The surge in foreign interest in Indian tech companies has many collateral spin-offs. Uber, for example, is planning an aerial taxi service in India called Uber Elevate. The US firm has already carved a niche in the blistering Indian food delivery segment with Uber Eats. Uber Elevate is likely to launch in five selected countries (India, France, Japan, Australia and Brazil) over the next five years. The passenger drones will be small vertical take-off and landing (VTOL) aircraft with electric propulsion, flying at around 150 miles per hour at a height of 2,000 feet and with a range of 60 miles. India recently announced a comprehensive drone policy. This would need to be tweaked to allow Uber Elevate to operate in India. Minister of State for Civil Aviation Jayant Sinha says he is open to the idea of updating the country’s drone guidelines.
But it is in e-commerce that this year will see the most action. Amazon India is experimenting with a Hindi language interface for its mobile website. The idea is to tap Internet users beyond the first 150 million who are comfortable ordering online in English. Languages across India’s diverse regional landscape represent a huge untapped market. A 2017 report by KPMG and Google projects that by 2021 English Internet users will rise to 199 million and Indian language users to 536 million.

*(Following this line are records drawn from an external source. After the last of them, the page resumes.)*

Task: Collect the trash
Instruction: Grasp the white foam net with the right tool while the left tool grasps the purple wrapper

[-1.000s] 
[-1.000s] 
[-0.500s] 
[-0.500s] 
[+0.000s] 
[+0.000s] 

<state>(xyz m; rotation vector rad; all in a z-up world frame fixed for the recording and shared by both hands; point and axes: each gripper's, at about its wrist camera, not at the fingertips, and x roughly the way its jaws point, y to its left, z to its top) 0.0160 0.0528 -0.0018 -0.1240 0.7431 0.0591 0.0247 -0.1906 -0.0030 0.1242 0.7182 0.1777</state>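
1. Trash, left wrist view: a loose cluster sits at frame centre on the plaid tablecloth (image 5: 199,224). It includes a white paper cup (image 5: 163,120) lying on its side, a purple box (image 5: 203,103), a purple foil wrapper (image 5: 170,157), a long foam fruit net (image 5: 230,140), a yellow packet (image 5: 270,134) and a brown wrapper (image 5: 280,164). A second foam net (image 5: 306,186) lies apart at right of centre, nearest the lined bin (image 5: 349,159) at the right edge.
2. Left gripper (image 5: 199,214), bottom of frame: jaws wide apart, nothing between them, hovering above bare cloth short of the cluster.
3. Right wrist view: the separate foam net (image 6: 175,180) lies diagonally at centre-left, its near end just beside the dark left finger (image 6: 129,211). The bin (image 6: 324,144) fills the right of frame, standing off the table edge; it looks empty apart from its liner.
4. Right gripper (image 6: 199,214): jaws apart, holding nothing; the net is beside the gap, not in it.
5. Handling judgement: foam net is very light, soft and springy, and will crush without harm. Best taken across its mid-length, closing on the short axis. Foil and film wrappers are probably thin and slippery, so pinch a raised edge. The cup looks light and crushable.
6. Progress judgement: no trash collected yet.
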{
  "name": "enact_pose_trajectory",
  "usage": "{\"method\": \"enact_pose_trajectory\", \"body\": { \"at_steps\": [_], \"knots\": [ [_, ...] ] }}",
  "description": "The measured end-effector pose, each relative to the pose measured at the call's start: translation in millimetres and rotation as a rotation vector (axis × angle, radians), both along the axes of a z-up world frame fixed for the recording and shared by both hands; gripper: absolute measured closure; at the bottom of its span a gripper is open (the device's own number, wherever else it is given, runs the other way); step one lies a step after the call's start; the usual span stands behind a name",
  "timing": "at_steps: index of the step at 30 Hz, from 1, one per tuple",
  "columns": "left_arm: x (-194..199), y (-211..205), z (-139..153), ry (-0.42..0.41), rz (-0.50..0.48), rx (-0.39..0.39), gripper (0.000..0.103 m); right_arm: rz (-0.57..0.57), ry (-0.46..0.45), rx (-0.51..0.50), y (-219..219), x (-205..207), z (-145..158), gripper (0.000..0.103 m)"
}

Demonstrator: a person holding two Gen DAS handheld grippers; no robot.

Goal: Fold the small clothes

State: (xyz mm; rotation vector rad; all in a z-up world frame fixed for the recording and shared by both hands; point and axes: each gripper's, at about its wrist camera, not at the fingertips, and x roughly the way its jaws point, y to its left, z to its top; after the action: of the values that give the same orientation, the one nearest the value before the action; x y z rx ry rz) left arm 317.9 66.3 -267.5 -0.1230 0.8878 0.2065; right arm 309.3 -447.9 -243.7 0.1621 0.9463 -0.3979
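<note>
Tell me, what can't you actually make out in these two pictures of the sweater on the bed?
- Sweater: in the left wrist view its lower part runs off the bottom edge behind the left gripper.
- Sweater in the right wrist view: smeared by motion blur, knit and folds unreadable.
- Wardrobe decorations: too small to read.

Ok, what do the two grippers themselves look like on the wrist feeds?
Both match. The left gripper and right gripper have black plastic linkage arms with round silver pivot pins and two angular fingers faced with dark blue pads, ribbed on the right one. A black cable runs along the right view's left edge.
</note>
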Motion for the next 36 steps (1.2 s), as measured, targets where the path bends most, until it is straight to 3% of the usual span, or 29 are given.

The elephant in the e-commerce room is Jio. Reliance is deploying large resources to make Jio a powerful force in last-mile fibre optic broadband, content, data and e-commerce. As the mobile telecom market coalesces following the merger of Vodafone and Idea, the pan-Indian mobile industry will be reduced to three majors: Vodafone-Idea, Bharti Airtel and Reliance Jio. The total number of mobile users in India has already crossed one billion. Cut-throat price competition, however, has plunged the industry into debt. The next phase of revenue growth will come through data and content consumption with the launch of 5G next year. The three technologies will then feed off one another: a billion mobile phones, over half-a-billion Internet users and an e-commerce marketplace set to grow in the next few years to $500 billion in transaction value.
Riding these surging numbers is the digital payment industry. As the current leader of the pack, Paytm stands most to gain as the usage of mobiles, Internet and e-commerce spurts. Paytm’s newest investor, Warren Buffett, isn’t known as the Oracle of Omaha for nothing.